**PROMPT**
Give back the entire listing exactly as it was provided.

**RECORDS PROVIDED**
-------

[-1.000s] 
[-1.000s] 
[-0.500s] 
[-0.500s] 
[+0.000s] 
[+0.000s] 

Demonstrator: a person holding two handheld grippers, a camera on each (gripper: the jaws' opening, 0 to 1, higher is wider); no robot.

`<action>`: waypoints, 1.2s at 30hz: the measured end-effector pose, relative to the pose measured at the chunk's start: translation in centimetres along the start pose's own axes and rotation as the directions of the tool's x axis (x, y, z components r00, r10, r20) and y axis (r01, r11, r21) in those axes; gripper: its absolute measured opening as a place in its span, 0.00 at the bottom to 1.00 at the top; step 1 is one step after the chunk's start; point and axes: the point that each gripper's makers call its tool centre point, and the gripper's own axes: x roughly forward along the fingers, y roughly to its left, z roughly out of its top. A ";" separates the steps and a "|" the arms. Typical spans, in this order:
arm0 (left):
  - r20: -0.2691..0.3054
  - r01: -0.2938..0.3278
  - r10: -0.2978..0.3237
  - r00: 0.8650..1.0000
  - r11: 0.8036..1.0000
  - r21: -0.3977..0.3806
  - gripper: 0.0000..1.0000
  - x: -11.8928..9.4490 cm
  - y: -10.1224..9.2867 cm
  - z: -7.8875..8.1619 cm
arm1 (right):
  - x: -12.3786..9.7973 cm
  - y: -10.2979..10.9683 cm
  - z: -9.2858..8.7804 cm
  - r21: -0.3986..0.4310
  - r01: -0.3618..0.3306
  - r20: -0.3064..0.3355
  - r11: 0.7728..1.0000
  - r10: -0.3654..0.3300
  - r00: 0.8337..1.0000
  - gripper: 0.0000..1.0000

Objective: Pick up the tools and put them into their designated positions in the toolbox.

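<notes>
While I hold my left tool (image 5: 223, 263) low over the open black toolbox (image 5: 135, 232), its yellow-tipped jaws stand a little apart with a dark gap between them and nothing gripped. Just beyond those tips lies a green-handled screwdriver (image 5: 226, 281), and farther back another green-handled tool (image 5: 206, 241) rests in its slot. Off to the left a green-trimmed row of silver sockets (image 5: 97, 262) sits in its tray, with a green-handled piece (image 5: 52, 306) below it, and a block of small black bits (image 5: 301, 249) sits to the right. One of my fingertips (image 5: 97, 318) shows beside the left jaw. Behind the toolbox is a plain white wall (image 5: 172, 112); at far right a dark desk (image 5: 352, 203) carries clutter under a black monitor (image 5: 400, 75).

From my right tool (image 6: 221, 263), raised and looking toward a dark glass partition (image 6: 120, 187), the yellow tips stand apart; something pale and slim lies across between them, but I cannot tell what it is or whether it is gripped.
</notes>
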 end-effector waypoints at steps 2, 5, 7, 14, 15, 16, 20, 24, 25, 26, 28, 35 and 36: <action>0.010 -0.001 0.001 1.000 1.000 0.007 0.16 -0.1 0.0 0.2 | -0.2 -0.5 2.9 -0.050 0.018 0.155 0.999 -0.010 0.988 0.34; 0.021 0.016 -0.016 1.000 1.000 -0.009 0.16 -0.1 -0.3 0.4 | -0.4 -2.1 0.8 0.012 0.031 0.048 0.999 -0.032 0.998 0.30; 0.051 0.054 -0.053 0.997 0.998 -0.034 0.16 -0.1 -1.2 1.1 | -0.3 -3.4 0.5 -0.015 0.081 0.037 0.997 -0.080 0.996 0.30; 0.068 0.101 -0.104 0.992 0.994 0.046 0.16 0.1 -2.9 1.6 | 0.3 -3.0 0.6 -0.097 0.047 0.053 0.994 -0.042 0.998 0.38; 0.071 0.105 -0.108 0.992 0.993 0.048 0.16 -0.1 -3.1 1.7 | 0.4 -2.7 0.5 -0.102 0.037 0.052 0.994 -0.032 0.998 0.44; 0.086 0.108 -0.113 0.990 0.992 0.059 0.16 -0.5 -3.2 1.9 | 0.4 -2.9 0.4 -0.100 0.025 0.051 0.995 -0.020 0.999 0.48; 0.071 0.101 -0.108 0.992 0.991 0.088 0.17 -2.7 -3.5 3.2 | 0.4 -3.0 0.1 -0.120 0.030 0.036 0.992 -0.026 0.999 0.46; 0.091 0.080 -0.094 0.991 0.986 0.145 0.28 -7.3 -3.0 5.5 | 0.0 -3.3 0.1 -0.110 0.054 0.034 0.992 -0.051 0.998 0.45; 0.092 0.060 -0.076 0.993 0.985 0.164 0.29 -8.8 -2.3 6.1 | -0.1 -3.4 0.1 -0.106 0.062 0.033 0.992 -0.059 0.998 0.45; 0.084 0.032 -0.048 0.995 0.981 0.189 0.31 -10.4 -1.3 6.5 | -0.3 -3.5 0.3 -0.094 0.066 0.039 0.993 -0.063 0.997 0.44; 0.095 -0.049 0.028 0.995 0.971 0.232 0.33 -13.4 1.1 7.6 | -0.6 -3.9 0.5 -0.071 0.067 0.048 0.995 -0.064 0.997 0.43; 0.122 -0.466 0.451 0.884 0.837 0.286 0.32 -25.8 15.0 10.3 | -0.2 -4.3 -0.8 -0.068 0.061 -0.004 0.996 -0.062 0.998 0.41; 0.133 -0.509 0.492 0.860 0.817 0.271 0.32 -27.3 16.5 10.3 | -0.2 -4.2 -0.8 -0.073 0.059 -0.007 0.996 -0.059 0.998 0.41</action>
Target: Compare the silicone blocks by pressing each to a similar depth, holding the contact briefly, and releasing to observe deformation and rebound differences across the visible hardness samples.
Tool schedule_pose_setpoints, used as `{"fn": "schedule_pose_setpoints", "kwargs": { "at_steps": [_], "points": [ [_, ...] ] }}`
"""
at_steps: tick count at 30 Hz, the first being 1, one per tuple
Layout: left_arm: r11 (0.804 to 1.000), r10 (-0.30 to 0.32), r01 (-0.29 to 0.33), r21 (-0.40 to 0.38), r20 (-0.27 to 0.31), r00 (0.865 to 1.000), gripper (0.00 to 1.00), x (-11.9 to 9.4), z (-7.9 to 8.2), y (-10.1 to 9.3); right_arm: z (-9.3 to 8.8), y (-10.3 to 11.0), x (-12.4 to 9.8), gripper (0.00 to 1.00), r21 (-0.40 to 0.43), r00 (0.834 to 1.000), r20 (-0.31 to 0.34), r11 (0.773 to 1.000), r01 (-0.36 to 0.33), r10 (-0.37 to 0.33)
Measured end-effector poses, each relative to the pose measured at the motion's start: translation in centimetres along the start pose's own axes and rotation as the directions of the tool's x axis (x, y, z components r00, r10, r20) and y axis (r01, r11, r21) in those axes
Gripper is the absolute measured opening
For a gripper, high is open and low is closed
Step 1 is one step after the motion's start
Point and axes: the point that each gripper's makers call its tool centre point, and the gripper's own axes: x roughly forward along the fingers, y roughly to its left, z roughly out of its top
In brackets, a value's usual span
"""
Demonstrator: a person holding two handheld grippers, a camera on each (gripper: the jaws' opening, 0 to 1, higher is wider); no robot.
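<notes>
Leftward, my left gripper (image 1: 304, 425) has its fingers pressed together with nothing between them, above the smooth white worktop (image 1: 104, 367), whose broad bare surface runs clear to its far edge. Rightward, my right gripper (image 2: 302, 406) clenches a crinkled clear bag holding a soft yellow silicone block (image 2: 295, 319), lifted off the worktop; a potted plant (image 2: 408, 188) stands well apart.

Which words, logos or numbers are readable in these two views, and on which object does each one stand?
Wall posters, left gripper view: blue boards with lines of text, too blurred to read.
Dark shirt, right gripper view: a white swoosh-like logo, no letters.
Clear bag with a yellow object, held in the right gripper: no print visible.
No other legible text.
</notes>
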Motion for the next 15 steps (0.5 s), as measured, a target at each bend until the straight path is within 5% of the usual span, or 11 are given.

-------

**TASK OUTPUT**
[-1.000s] 
[-1.000s] 
[-0.500s] 
[-0.500s] 
[+0.000s] 
[+0.000s] 

Demonstrator: a person holding two handheld grippers, a camera on each (gripper: the jaws' opening, 0 to 1, higher is wider); no robot.

`<action>`: waypoints, 1.2s at 30hz: the measured end-effector pose, relative to the pose measured at the chunk's start: translation in centimetres along the start pose's own axes and rotation as the directions of the tool's x axis (x, y, z components r00, r10, r20) and y axis (r01, r11, r21) in those axes; gripper: its absolute measured opening as a place in its span, 0.00 at the bottom to 1.00 at the top; step 1 is one step after the chunk's start; point and axes: the point that each gripper's makers call its tool centre point, and the gripper's own axes: x roughly forward along the fingers, y roughly to its left, z roughly out of its top. A ";" separates the steps and a "|" the arms. Typical spans, in this order:
arm0 (left):
  - r20: -0.2691..0.3054
  - r01: -0.2938..0.3278
  - r10: -0.2978..0.3237
  - r00: 0.8650..1.0000
  - r11: 0.8036..1.0000
  - r21: -0.3977..0.3806
  - gripper: 0.0000..1.0000
  - x: -11.8928..9.4490 cm
  - y: -10.1224..9.2867 cm
  - z: -7.8875..8.1619 cm
arm1 (right):
  - x: -12.3786..9.7973 cm
  - y: -10.2979..10.9683 cm
  - z: -9.2858..8.7804 cm
  - r21: -0.3986..0.4310
  - r01: -0.3618..0.3306
  - r20: -0.3064..0.3355
  - r11: 0.7728..1.0000
  - r10: -0.3654..0.3300
  - r00: 0.8337..1.0000
  - gripper: 0.0000..1.0000

Objective: Pick up the tools and put them into their designated positions in the toolbox.

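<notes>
While I hold my left tool (image 5: 223, 263) low over the open black toolbox (image 5: 135, 232), its yellow-tipped jaws stand a little apart with a dark gap between them and nothing gripped. Just beyond those tips lies a green-handled screwdriver (image 5: 226, 281), and farther back another green-handled tool (image 5: 206, 241) rests in its slot. Off to the left a green-trimmed row of silver sockets (image 5: 97, 262) sits in its tray, with a green-handled piece (image 5: 52, 306) below it, and a block of small black bits (image 5: 301, 249) sits to the right. One of my fingertips (image 5: 97, 318) shows beside the left jaw. Behind the toolbox is a plain white wall (image 5: 172, 112); at far right a dark desk (image 5: 352, 203) carries clutter under a black monitor (image 5: 400, 75).

From my right tool (image 6: 221, 263), raised and looking toward a dark glass partition (image 6: 120, 187), the yellow tips stand apart; something pale and slim lies across between them, but I cannot tell what it is or whether it is gripped.
</notes>
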 end-effector waypoints at steps 2, 5, 7, 14, 15, 16, 20, 24, 25, 26, 28, 35 and 36: <action>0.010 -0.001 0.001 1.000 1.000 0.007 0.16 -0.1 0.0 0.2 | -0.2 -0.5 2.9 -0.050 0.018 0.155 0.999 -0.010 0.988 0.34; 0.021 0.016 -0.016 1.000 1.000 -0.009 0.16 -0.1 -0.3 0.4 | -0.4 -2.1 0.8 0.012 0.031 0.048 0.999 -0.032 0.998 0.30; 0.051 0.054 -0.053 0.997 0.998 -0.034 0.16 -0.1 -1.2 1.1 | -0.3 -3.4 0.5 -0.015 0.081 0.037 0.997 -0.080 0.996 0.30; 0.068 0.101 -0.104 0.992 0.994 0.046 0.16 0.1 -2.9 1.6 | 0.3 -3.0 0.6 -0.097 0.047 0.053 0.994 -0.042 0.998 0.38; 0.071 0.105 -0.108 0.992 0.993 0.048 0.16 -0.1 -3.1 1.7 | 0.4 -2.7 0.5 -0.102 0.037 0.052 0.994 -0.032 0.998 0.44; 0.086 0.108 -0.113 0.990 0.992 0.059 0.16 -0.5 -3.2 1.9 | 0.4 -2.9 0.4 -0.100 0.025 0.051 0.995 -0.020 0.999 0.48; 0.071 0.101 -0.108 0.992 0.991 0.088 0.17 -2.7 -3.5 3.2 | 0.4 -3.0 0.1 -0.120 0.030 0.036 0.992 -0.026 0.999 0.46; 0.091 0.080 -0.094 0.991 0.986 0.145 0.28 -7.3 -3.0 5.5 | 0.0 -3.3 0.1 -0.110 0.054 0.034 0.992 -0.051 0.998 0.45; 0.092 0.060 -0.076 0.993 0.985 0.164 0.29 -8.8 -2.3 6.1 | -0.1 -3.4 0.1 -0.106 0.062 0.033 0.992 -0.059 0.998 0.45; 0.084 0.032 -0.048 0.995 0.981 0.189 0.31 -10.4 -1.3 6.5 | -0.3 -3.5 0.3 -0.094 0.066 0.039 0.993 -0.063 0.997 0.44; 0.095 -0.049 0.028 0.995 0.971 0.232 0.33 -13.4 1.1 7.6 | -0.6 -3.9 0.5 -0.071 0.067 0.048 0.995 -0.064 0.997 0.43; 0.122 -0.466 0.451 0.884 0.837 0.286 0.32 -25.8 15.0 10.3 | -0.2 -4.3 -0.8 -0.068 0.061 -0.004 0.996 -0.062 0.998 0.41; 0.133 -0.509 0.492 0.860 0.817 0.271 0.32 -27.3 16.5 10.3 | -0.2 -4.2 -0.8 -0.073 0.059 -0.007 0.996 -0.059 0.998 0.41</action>
Target: Compare the silicone blocks by pressing each to a similar depth, holding the contact briefly, and releasing to observe deformation and rebound differences across the visible hardness samples.
Tool schedule_pose_setpoints, used as `{"fn": "schedule_pose_setpoints", "kwargs": { "at_steps": [_], "points": [ [_, ...] ] }}`
"""
at_steps: tick count at 30 Hz, the first being 1, one per tuple
Layout: left_arm: r11 (0.804 to 1.000), r10 (-0.30 to 0.32), r01 (-0.29 to 0.33), r21 (-0.40 to 0.38), r20 (-0.27 to 0.31), r00 (0.865 to 1.000), gripper (0.00 to 1.00), x (-11.9 to 9.4), z (-7.9 to 8.2), y (-10.1 to 9.3); right_arm: z (-9.3 to 8.8), y (-10.3 to 11.0), x (-12.4 to 9.8), gripper (0.00 to 1.00), r21 (-0.40 to 0.43), r00 (0.834 to 1.000), r20 (-0.31 to 0.34), r11 (0.773 to 1.000), r01 (-0.36 to 0.33), r10 (-0.37 to 0.33)
Measured end-effector poses, each relative to the pose measured at the motion's start: translation in centimetres along the start pose's own axes and rotation as the directions of the tool's x axis (x, y, z components r00, r10, r20) and y axis (r01, r11, r21) in those axes
Gripper is the absolute measured opening
For a gripper, high is open and low is closed
Step 1 is one step after the motion's start
Point and axes: the point that each gripper's makers call its tool centre point, and the gripper's own axes: x roughly forward along the fingers, y roughly to its left, z roughly out of its top
In brackets, a value's usual span
"""
Demonstrator: a person holding two handheld grippers, a camera on each (gripper: the jaws' opening, 0 to 1, higher is wider); no robot.
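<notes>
Leftward, my left gripper (image 1: 304, 425) has its fingers pressed together with nothing between them, above the smooth white worktop (image 1: 104, 367), whose broad bare surface runs clear to its far edge. Rightward, my right gripper (image 2: 302, 406) clenches a crinkled clear bag holding a soft yellow silicone block (image 2: 295, 319), lifted off the worktop; a potted plant (image 2: 408, 188) stands well apart.

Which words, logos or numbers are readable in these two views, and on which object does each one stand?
Wall posters, left gripper view: blue boards with lines of text, too blurred to read.
Dark shirt, right gripper view: a white swoosh-like logo, no letters.
Clear bag with a yellow object, held in the right gripper: no print visible.
No other legible text.
</notes>
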Motion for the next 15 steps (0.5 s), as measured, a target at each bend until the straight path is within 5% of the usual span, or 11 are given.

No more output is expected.